*TASK BRIEF:*
In the listing below, print exactly the lines between the line holding "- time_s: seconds" and the line holding "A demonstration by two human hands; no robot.", inclusive, and no more.

*GIVEN MATERIAL:*
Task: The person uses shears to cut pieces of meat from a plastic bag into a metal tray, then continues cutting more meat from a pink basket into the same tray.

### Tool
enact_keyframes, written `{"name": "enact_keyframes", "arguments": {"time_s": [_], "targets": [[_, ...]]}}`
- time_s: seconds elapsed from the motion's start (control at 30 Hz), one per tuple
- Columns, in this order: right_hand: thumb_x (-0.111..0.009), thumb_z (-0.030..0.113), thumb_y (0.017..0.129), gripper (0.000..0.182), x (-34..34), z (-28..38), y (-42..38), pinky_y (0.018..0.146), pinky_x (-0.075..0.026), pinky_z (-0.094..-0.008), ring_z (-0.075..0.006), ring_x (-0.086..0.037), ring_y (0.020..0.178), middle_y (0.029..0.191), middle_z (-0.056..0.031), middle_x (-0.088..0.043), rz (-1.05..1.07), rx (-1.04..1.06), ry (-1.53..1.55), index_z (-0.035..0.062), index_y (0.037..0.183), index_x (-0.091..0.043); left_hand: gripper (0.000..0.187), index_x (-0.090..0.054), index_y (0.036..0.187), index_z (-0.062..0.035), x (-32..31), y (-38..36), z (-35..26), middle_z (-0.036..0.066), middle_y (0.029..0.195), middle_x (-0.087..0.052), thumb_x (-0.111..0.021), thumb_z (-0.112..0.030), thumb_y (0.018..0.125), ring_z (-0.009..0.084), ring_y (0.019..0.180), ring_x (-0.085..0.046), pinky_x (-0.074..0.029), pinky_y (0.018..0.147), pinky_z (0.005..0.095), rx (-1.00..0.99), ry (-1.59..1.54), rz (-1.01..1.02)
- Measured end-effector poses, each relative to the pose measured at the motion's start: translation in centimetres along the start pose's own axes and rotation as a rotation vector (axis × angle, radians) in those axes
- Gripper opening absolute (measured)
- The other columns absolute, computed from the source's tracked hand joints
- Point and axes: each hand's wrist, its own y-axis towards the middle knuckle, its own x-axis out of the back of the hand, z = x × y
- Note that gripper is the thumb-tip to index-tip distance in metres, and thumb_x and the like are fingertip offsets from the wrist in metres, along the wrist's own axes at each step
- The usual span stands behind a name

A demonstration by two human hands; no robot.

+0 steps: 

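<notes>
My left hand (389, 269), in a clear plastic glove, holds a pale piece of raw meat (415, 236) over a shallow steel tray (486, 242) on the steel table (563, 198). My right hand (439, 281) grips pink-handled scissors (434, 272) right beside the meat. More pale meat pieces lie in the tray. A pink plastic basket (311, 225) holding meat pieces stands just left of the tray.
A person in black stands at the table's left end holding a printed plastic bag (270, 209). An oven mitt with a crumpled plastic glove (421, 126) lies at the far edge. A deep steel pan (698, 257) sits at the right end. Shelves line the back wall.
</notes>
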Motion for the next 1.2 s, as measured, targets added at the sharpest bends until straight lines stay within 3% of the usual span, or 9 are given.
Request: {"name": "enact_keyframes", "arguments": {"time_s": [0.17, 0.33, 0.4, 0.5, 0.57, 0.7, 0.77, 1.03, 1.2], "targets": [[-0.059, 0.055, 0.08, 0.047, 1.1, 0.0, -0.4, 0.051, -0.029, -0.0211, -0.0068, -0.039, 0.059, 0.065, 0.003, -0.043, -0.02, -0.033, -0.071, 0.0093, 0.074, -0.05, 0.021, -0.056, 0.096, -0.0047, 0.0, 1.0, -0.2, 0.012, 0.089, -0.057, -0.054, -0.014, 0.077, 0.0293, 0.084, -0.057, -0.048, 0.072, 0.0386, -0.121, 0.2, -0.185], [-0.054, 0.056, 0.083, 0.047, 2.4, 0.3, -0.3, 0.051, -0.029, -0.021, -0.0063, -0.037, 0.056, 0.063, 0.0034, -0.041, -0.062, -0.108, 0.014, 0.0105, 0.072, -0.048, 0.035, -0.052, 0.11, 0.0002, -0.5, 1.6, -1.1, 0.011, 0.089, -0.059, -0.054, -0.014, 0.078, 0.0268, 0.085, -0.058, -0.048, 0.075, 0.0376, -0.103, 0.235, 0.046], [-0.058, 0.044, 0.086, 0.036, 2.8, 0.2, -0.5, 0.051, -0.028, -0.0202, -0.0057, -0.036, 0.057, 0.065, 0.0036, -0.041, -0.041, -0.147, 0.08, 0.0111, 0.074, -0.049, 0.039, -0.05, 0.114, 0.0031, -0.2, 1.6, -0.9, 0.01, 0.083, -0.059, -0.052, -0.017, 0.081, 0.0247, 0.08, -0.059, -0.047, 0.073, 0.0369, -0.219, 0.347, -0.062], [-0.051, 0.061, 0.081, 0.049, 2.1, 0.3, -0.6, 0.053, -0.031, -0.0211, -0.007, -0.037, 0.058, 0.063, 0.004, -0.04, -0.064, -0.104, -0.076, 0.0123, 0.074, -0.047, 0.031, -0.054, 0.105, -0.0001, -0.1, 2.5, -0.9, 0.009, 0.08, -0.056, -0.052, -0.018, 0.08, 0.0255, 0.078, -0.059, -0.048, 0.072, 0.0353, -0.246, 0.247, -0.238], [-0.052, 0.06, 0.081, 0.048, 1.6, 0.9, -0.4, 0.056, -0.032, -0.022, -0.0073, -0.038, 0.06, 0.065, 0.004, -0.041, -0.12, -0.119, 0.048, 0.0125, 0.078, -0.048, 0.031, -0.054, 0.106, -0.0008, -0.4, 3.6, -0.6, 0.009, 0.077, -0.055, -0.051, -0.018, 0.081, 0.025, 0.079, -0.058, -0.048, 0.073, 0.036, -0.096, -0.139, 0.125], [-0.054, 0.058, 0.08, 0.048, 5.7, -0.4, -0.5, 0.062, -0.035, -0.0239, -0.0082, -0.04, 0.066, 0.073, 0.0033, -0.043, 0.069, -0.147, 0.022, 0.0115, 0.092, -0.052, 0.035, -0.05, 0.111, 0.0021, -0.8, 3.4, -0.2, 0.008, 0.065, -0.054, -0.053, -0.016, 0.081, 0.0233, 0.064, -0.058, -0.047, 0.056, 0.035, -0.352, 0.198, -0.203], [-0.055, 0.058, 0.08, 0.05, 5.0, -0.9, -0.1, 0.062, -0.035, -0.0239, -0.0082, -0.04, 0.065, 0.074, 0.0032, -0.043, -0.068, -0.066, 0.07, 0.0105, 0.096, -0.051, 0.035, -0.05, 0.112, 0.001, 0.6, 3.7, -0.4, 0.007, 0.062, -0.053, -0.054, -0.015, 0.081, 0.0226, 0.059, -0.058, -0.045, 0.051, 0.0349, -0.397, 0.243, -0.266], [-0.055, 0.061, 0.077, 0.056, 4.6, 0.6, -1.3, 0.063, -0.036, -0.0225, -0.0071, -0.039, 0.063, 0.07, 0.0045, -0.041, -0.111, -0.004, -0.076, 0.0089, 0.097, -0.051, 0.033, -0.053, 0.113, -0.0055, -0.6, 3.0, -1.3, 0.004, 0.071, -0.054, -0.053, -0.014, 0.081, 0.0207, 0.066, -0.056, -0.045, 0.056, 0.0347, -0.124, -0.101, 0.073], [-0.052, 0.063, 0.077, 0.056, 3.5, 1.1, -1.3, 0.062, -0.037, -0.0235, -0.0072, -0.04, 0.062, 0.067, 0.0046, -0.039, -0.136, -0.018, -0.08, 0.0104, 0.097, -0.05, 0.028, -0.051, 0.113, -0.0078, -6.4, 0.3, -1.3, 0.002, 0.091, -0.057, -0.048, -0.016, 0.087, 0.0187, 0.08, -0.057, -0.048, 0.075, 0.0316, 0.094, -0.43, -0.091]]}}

*EXPECTED ANSWER:*
- time_s: seconds elapsed from the motion's start (control at 30 Hz), one per tuple
- Columns, in this order: right_hand: thumb_x (-0.111..0.009), thumb_z (-0.030..0.113), thumb_y (0.017..0.129), gripper (0.000..0.182), x (-34..34), z (-28..38), y (-42..38), pinky_y (0.018..0.146), pinky_x (-0.075..0.026), pinky_z (-0.094..-0.008), ring_z (-0.075..0.006), ring_x (-0.086..0.037), ring_y (0.020..0.178), middle_y (0.029..0.191), middle_z (-0.056..0.031), middle_x (-0.088..0.043), rz (-1.05..1.07), rx (-1.04..1.06), ry (-1.53..1.55), index_z (-0.035..0.062), index_y (0.037..0.183), index_x (-0.091..0.043); left_hand: gripper (0.000..0.187), index_x (-0.090..0.054), index_y (0.036..0.187), index_z (-0.062..0.035), x (-32..31), y (-38..36), z (-35..26), middle_z (-0.036..0.066), middle_y (0.029..0.195), middle_x (-0.087..0.052), thumb_x (-0.111..0.021), thumb_z (-0.112..0.030), thumb_y (0.018..0.125), ring_z (-0.009..0.084), ring_y (0.019..0.180), ring_x (-0.085..0.046), pinky_x (-0.074..0.029), pinky_y (0.018..0.147), pinky_z (0.005..0.095), rx (-1.00..0.99), ry (-1.59..1.54), rz (-1.01..1.02)
- Measured end-effector poses, each relative to the pose measured at the motion's start: translation in centimetres along the start pose's own axes and rotation as a rotation vector (axis × angle, radians) in those axes
- Gripper opening absolute (measured)
- The other columns absolute, computed from the source's tracked hand joints
- Point and axes: each hand's wrist, its own y-axis towards the middle knuckle, its own x-axis out of the back of the hand, z = x × y
- Note that gripper is the thumb-tip to index-tip distance in metres, and thumb_x and the like are fingertip offsets from the wrist in metres, along the wrist's own axes at each step
- The usual span stands behind a name

A demonstration by two human hands; no robot.

That concludes the response.